WHAT THE TASK ASKS:
Write out the full listing exactly as it appears below.

COLLECTED DATA:
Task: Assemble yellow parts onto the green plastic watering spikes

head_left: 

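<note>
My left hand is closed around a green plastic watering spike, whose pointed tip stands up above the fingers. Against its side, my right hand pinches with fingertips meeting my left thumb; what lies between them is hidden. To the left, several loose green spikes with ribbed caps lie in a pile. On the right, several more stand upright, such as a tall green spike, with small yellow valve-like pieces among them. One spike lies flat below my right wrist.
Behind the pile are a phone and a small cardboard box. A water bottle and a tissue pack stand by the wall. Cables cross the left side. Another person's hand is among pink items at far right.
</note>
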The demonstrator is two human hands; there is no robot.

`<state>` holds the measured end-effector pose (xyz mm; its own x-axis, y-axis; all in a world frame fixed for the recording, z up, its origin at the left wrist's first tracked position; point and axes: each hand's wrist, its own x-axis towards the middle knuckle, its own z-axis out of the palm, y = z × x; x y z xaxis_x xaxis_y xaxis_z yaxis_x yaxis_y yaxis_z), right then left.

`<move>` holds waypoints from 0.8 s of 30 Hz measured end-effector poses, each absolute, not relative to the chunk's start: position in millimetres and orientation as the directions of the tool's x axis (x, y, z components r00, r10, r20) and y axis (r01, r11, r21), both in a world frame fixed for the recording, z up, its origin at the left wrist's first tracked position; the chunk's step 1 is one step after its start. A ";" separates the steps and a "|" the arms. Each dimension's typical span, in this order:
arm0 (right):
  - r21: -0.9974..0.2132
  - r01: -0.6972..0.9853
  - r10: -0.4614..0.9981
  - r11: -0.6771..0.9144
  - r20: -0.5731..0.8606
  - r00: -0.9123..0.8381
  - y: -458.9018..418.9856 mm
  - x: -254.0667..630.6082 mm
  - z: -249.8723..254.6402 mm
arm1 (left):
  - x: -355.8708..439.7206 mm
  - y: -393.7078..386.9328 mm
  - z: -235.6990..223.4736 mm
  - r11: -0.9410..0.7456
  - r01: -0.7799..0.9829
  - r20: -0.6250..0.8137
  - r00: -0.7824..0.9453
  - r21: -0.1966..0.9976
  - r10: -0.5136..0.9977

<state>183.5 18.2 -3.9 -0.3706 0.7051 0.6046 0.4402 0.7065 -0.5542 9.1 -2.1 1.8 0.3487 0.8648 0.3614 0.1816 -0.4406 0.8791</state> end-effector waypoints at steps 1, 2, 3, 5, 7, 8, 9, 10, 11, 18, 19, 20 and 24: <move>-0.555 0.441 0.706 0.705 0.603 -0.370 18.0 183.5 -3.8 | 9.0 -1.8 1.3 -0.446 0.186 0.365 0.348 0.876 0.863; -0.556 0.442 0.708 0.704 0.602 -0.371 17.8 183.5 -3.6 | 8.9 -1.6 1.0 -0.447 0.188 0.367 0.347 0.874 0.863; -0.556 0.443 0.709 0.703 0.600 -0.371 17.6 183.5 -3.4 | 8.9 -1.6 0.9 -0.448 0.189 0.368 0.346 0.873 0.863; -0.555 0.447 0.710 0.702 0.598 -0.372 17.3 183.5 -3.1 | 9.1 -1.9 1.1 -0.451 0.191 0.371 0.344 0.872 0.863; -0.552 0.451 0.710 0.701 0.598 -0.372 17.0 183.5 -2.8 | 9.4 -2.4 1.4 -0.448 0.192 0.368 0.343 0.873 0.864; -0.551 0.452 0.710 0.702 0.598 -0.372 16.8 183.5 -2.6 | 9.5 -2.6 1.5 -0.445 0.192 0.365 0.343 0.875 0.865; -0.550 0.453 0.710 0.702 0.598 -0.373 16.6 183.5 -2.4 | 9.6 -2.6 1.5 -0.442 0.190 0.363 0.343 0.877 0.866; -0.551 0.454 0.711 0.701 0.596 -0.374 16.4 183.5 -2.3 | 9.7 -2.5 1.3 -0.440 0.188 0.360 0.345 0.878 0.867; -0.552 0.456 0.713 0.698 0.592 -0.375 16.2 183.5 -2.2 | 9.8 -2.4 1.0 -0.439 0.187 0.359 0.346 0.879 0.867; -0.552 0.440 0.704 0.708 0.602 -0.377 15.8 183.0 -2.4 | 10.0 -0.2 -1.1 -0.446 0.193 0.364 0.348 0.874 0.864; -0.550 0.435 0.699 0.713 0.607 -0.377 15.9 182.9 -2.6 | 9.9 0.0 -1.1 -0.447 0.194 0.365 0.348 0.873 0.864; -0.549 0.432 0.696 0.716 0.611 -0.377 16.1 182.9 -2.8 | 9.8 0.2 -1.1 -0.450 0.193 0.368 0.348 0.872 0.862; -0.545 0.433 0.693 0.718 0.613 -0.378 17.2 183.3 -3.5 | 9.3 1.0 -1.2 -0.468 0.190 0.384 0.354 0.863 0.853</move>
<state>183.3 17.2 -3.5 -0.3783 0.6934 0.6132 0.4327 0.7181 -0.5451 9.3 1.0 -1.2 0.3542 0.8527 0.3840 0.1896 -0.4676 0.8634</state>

RESULT OF THE EXERCISE:
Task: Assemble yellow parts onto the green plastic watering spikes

head_left: 

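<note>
My left hand is closed around a green plastic watering spike, whose pointed tip stands up above the fingers. Against its side, my right hand pinches with fingertips meeting my left thumb; what lies between them is hidden. To the left, several loose green spikes with ribbed caps lie in a pile. On the right, several more stand upright, such as a tall green spike, with small yellow valve-like pieces among them. One spike lies flat below my right wrist.
Behind the pile are a phone and a small cardboard box. A water bottle and a tissue pack stand by the wall. Cables cross the left side. Another person's hand is among pink items at far right.
</note>
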The demonstrator is two human hands; there is no robot.

`<state>` holds the measured end-effector pose (xyz mm; its own x-axis, y-axis; all in a world frame fixed for the recording, z up, its origin at the left wrist's first tracked position; point and axes: each hand's wrist, its own x-axis towards the middle knuckle, its own z-axis out of the palm, y = z × x; x y z xaxis_x xaxis_y xaxis_z yaxis_x yaxis_y yaxis_z), right then left.

`<move>` holds waypoints from 0.8 s of 30 Hz measured end-effector poses, each absolute, not relative to the chunk's start: position in millimetres and orientation as the directions of the tool's x axis (x, y, z components r00, r10, r20) and y axis (r01, r11, r21), both in a world frame fixed for the recording, z up, its origin at the left wrist's first tracked position; the chunk's step 1 is one step after its start. A ";" separates the steps and a "|" the arms. Each dimension's typical span, in this order:
arm0 (right):
  - r21: -0.9974..0.2132
  - r01: -0.6972..0.9853
  - r10: -0.4614..0.9981
  - r11: -0.6771..0.9144
  - r20: -0.5731..0.8606
  - r00: -0.9123..0.8381
  - y: -458.9018..418.9856 mm
  - x: -254.0667..630.6082 mm
  - z: -249.8723..254.6402 mm
arm1 (left):
  - x: -355.8708..439.7206 mm
  - y: -393.7078..386.9328 mm
  - z: -235.6990..223.4736 mm
  - r11: -0.9410..0.7456
  - r01: -0.7799..0.9829
  - r20: -0.6250..0.8137
  - r00: -0.7824..0.9453
  - r21: -0.1966..0.9976
  - r10: -0.5136..0.9977

<state>183.5 18.2 -3.9 -0.3706 0.7051 0.6046 0.4402 0.7065 -0.5542 9.1 -2.1 1.8 0.3487 0.8648 0.3614 0.1816 -0.4406 0.8791</state> end-effector waypoints at steps 1, 2, 3, 5, 7, 8, 9, 10, 11, 18, 19, 20 and 24: <move>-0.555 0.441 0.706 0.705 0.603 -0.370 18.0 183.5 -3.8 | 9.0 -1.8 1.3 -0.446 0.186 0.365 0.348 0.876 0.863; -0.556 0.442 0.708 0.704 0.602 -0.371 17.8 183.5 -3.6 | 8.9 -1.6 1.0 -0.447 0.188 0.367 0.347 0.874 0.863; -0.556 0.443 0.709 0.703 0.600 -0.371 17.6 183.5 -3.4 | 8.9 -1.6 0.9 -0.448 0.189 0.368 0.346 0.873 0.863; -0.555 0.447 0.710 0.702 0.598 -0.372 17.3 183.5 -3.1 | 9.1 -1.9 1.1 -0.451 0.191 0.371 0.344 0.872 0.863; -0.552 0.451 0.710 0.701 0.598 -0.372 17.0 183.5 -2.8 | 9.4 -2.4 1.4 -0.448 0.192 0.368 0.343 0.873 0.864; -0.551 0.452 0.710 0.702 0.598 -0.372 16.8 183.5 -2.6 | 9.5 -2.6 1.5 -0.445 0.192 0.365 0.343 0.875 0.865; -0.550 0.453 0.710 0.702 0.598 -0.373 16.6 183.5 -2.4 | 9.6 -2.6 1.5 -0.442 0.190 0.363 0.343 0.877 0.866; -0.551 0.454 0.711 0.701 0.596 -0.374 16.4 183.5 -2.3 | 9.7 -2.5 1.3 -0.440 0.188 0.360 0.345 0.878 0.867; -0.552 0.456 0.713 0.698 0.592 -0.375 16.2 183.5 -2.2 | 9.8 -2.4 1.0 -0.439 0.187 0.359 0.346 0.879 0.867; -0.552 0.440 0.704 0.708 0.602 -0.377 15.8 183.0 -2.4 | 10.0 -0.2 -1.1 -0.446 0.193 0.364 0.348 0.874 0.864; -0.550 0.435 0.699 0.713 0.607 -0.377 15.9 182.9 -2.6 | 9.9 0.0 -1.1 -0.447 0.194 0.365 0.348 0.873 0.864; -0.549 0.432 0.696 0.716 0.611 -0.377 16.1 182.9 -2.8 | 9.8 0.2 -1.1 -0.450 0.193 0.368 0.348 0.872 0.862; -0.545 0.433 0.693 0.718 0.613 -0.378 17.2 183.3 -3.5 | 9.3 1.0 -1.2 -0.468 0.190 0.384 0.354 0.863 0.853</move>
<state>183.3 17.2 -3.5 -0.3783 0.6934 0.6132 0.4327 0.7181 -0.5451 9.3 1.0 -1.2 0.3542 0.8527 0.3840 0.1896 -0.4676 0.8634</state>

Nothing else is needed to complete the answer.